▶ Directions: When you reach the line in the listing below that contains "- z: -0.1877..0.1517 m", begin returning lines exactly as written, and stop after the line that contains "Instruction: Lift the". Return no other lines.

▶ Raw data:
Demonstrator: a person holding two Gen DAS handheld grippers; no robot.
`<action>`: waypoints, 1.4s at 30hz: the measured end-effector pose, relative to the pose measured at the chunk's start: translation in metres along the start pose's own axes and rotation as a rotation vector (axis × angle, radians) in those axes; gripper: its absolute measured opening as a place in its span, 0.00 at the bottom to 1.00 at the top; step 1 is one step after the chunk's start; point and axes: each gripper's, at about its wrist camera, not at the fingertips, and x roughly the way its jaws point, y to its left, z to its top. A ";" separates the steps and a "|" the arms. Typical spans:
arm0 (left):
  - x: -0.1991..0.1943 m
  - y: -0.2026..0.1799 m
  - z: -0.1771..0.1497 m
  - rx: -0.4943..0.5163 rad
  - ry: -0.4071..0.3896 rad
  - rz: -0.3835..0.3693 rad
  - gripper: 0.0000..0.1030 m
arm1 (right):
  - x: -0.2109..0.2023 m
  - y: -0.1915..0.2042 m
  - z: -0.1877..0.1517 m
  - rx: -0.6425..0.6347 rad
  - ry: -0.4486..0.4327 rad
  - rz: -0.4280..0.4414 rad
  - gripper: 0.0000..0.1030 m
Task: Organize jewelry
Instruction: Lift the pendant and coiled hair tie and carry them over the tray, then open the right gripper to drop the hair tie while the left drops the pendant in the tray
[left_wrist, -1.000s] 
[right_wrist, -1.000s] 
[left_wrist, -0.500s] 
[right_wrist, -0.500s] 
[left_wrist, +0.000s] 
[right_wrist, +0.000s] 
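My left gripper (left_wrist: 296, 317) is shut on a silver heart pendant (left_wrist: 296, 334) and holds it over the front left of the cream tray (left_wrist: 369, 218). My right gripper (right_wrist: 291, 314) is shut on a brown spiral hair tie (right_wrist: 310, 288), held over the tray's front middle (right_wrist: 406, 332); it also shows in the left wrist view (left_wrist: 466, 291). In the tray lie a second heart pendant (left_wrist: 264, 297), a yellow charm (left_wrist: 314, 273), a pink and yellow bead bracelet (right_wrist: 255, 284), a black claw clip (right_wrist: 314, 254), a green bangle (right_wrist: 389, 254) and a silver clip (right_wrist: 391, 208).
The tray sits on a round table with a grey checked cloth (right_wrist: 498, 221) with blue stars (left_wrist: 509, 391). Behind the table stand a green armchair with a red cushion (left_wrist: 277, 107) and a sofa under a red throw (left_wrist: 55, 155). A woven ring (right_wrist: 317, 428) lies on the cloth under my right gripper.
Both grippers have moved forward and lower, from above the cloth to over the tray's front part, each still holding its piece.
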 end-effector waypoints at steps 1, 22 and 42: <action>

▶ Result of the exercise:
  - z: -0.1877..0.1517 m
  - rx: -0.6425..0.6347 rad
  - ry: -0.4486..0.4327 rad
  - rz: -0.4280..0.4414 rad
  - gripper: 0.0000..0.1030 m
Task: Organize jewelry
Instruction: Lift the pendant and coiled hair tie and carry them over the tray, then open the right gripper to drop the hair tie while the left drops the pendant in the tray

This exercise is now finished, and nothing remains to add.